Every line of the listing below needs to be reproduced exactly.

═══

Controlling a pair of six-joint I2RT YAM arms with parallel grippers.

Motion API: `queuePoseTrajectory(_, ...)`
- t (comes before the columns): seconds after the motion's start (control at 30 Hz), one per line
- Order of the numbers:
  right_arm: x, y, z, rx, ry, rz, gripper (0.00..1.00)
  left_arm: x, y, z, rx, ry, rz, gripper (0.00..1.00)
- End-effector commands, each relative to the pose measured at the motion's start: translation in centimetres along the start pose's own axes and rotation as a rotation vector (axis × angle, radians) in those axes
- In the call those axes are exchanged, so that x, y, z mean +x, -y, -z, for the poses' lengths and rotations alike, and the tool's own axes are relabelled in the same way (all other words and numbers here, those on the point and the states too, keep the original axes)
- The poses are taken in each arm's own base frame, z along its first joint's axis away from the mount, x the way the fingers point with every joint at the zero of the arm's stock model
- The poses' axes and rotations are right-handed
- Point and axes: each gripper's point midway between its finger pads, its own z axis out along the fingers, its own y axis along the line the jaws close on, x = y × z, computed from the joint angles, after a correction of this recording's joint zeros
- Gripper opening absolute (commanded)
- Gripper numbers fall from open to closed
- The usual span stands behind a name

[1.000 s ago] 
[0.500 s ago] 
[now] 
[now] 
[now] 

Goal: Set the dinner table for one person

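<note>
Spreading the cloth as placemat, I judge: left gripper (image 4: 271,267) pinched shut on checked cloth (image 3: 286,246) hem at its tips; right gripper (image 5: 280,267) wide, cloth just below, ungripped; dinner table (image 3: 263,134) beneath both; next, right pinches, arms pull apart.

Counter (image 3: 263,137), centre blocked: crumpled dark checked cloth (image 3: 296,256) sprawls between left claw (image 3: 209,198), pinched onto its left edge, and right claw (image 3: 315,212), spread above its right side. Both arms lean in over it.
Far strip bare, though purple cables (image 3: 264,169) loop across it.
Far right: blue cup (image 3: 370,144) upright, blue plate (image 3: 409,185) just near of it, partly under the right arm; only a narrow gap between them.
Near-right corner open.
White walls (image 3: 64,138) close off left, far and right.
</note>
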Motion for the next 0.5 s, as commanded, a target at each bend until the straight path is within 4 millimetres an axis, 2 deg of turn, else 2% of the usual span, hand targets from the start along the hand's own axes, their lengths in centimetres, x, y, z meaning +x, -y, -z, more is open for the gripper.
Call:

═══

## [FINAL ANSWER]
Controlling a pair of six-joint I2RT YAM arms with parallel grippers.

Motion API: `queuePoseTrajectory(_, ...)`
- t (comes before the columns): seconds after the motion's start (control at 30 Hz), one per line
- Order of the numbers:
  right_arm: x, y, z, rx, ry, rz, gripper (0.00..1.00)
  left_arm: x, y, z, rx, ry, rz, gripper (0.00..1.00)
- End-effector commands, each relative to the pose measured at the motion's start: translation in centimetres along the start pose's own axes and rotation as a rotation vector (axis × angle, radians) in those axes
- In the call those axes are exchanged, so that x, y, z mean +x, -y, -z, for the poses' lengths and rotations alike, and the tool's own axes are relabelled in the same way (all other words and numbers here, those on the point and the states too, keep the original axes)
- The poses are taken in each arm's own base frame, z along its first joint's axis away from the mount, x the way the fingers point with every joint at the zero of the arm's stock model
- The poses' axes and rotations are right-handed
- Point and axes: each gripper's point midway between its finger pads, its own z axis out along the fingers, its own y axis along the line the jaws close on, x = y × z, computed from the joint angles, after a correction of this recording's joint zeros
- Gripper opening absolute (commanded)
- Gripper numbers fall from open to closed
- The usual span stands behind a name

[1.000 s ago] 
[0.500 s ago] 
[now] 
[now] 
[now] 

Goal: Set the dinner table for one person

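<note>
Spreading the cloth as placemat, I judge: left gripper (image 4: 271,267) pinched shut on checked cloth (image 3: 286,246) hem at its tips; right gripper (image 5: 280,267) wide, cloth just below, ungripped; dinner table (image 3: 263,134) beneath both; next, right pinches, arms pull apart.

Counter (image 3: 263,137), centre blocked: crumpled dark checked cloth (image 3: 296,256) sprawls between left claw (image 3: 209,198), pinched onto its left edge, and right claw (image 3: 315,212), spread above its right side. Both arms lean in over it.
Far strip bare, though purple cables (image 3: 264,169) loop across it.
Far right: blue cup (image 3: 370,144) upright, blue plate (image 3: 409,185) just near of it, partly under the right arm; only a narrow gap between them.
Near-right corner open.
White walls (image 3: 64,138) close off left, far and right.
</note>
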Motion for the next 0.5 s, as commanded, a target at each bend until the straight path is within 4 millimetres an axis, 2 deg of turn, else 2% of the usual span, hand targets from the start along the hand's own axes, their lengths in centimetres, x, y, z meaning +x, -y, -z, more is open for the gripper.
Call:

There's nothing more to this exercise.